His analysis suggests that Ghana must treat this moment as an opportunity, not a guarantee. In the next two to three years, he recommends that the country build reserves aggressively to protect the cedi. In addition, reduce external debt vulnerabilities and strengthen fiscal discipline.
Other experts recommend that the government must also invest in productive sectors that can earn foreign exchange beyond gold.
Dr. Theo Acheampong further adds that there is also an urgent need to fix supply chain challenges, especially in artisanal and small-scale mining. Traceability concerns remain a risk in global markets, and addressing them is central to the mandate of the Ghana Gold Board.
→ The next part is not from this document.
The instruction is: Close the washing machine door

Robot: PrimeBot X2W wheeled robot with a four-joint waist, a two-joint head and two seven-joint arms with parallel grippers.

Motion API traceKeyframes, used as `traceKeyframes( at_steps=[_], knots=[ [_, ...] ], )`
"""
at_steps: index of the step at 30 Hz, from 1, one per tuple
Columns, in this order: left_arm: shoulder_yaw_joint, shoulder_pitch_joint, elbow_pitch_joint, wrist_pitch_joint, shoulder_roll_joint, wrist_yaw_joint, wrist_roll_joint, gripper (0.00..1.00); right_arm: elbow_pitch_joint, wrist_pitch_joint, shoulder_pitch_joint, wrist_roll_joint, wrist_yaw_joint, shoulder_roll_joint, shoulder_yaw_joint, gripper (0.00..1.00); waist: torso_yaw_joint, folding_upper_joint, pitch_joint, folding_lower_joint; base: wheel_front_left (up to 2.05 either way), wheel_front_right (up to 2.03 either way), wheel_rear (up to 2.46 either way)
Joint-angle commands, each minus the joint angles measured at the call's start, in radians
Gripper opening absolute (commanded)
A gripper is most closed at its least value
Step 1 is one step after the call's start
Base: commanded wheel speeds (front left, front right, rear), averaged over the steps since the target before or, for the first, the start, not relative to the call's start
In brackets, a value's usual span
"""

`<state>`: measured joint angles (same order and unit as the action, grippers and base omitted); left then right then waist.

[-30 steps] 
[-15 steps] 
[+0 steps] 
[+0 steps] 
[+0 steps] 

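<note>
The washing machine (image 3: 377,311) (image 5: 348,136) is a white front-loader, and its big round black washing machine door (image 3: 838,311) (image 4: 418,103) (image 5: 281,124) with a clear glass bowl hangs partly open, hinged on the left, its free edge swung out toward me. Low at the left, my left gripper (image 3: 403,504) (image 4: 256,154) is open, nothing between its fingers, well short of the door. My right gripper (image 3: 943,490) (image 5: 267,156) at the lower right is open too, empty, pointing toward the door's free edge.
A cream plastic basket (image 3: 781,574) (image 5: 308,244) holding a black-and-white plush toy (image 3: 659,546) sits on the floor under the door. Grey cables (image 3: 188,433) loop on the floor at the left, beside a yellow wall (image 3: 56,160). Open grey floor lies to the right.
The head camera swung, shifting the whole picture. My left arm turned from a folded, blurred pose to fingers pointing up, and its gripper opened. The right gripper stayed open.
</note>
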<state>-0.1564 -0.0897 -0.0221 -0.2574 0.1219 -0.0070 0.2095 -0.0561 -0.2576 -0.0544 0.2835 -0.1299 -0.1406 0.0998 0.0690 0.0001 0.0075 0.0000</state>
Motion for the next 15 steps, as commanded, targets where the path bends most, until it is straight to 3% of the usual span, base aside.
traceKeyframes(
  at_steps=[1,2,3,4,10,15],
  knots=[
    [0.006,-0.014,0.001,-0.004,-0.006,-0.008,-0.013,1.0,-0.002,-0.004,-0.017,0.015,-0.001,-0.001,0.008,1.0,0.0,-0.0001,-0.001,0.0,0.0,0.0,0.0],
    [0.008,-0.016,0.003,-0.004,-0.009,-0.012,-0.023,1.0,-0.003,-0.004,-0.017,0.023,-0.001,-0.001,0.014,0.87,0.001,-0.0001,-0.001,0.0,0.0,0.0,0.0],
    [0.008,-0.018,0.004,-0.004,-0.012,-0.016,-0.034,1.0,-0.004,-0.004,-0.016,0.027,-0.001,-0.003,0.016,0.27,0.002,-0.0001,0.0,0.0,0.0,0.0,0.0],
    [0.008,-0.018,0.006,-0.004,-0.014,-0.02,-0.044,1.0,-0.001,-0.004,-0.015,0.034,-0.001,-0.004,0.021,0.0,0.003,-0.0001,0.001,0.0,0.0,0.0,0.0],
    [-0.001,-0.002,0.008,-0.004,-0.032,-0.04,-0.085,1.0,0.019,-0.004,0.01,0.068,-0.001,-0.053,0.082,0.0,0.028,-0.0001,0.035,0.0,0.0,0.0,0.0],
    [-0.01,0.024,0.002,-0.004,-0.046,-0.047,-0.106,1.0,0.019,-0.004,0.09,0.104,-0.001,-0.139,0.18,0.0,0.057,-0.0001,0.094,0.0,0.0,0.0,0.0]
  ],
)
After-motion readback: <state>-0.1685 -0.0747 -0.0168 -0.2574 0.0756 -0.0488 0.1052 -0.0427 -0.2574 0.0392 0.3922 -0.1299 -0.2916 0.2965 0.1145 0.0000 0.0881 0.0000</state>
“Ghana has potentially 2 to 3 year window to consolidate these gains before gold prices start mean reversion [correction]. However, maximising this opportunity also requires addressing supply chain concerns around traceability, particularly in the artisanal and small-scale mining sector. The latter is a key focus of the work of the @GhanaGOLDBOD,” the economist noted.
For Dr. Theo Acheampong, if the current gold boom is managed well and consolidated, the country can attain long-term stability. If mismanaged, the country could find itself exposed again when prices fall.
Meanwhile, the government has launched a new initiative dubbed the Ghana Accelerated National Reserves Programme (GANRAP). The new initiative is programmed to steadily build the country’s foreign reserves to 15 months of import cover by 2028.
The reactions to the policy among experts have been mixed. For instance, Prof. Williams Kwasi Peprah of the Andrews University in the United States agrees that the policy is laudable given the level of insurance and protection it can give the country in the incidents of global shocks. However, it adds that the policy itself is not a straight jacket without other important complementary policies such as sequencing, traceability and transparency.

Dr. Dennis Nsafoah, an Assistant Professor of Economics at Niagara University, however, questions the essence of the country keeping such enormous reserves. According to him, the cost of maintaining such huge reserves is significant.
For now, the consensus is that, for the stability of the economy, the country must take advantage of the gold price boom to build resilience and buffers against external shocks.
This goes with the old adage that “make hay while the sun shines.”